A brief history of determined vs. free will ideas

Cause and Effect – At about the 5th century BC, in his work On the Mind, the Greek Philosopher Leucippus penned the earliest known universal statement describing what we today understand as determinism, or the law of cause and effect

“Nothing happens at random, but everything for a reason and by necessity.”

Human Will – The concepts of will and free will are actually Christian in orgin. It was Saint Paul in his Letter to the Romans, which is dated at about 58 A.D., who first discovered this thing we call human will. He came to it by recognizing that he could not often do as much right as he wanted. Saint Paul wrote in Romans 7:15 that:

“I don’t understand myself at all, for I really want to do what is right, but I can’t.” I do what I don’t want to – what I hate.” (Translation – The Living Bible)

Free Will -- Nothing new was said on the matter for the next few hundred years until St. Augustine grappled with the concepts of evil and justice. Saint Augustine wrote in his book De Libero Arbitrio, 386-395 A.D., (translated as “On Free Will”)

“Evil deeds are punished by the justice of God. They would not be punished justly if they had not been performed voluntarily.”

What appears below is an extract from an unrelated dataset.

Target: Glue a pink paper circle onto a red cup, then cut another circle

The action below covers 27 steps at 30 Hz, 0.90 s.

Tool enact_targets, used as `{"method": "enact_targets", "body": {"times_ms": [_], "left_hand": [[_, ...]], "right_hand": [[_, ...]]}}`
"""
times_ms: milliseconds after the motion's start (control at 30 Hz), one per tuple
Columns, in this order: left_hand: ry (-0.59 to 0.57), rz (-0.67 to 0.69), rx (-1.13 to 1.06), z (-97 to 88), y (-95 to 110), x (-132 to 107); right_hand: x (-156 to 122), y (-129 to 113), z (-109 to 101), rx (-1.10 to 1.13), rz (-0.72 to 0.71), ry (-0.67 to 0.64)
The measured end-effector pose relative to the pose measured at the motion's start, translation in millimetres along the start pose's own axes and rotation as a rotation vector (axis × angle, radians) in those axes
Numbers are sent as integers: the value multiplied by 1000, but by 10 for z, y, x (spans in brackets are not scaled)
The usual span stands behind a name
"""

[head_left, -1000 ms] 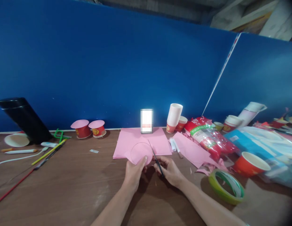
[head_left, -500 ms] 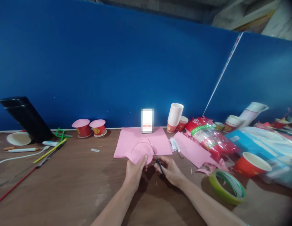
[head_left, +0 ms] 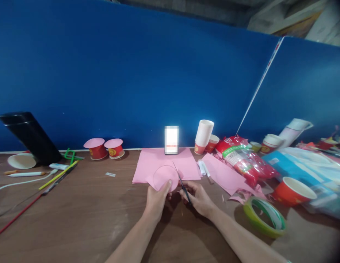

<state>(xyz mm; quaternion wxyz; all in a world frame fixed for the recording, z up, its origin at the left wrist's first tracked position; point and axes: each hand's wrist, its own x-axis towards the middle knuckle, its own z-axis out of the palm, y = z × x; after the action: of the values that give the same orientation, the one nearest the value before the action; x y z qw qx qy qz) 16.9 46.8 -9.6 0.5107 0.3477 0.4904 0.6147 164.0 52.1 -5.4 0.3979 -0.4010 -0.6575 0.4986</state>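
A piece of pink paper [head_left: 162, 176] with a dark circle drawn on it is pinched in my left hand [head_left: 158, 201], thumb on top. My right hand [head_left: 198, 199] grips a pair of black-handled scissors [head_left: 183, 187]. Their blades point up and away, along the right edge of the drawn circle. Whether the blades are parted is too small to tell. Behind the held piece lies a stack of pink paper sheets [head_left: 142, 164], with a small pixelated upright object [head_left: 171, 140] standing at its back.
Two red paper cups with pink discs [head_left: 94, 149] stand left of the stack. To the right are stacked paper cups [head_left: 204, 133], a red plastic packet [head_left: 237, 157], pink scraps [head_left: 224, 175], a tape roll [head_left: 264, 217] and a red cup [head_left: 293, 191]. A black flask [head_left: 30, 138] leans far left.
Almost nothing differs. Both hands, the pink paper and the scissors stay in practically the same place.
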Motion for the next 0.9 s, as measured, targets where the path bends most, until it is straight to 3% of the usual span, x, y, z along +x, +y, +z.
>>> {"method": "enact_targets", "body": {"times_ms": [900], "left_hand": [[34, -21, -20, 4, 0, 5]], "right_hand": [[0, 61, -5, -14, 12, 2]]}}
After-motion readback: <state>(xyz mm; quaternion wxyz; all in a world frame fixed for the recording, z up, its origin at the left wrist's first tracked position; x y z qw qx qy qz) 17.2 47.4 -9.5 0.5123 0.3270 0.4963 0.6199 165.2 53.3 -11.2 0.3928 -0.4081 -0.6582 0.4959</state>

The problem he saw was that if human beings do not have a free will, it would be unfair for God to arbitrarily reward or punish us. St. Augustine concluded that God could not be unfair, and so he created the concept of a human free will, whereby we earn our reward or punishment by what we freely do.

Scientific concepts relating to the determined will vs. free will question

Classical Mechanics -- In 1687 Sir Isaac Newton publishes his “Laws of Motions” that mathematically describes the physical universe as acting in a mechanistic manner according to the principle of cause and effect.

Classical Mechanics is a completely deterministic theory

Heisenberg Uncertainty Principle -- In 1925 Warner Heisenberg describes mathematically that…

We can measure the position of a particle or the momentum of a particle (momentum meaning its direction and velocity), but we cannot simultaneously measure the position and momentum of a particle.

Copenhagen Interpretation of Quantum Mechanics -- Niels Bohr and others make the following assertions;

1) Particles do not have a simultaneous position and momentum.

2) Elementary particles behave indeterministically, and are not subject to the principle of cause and effect.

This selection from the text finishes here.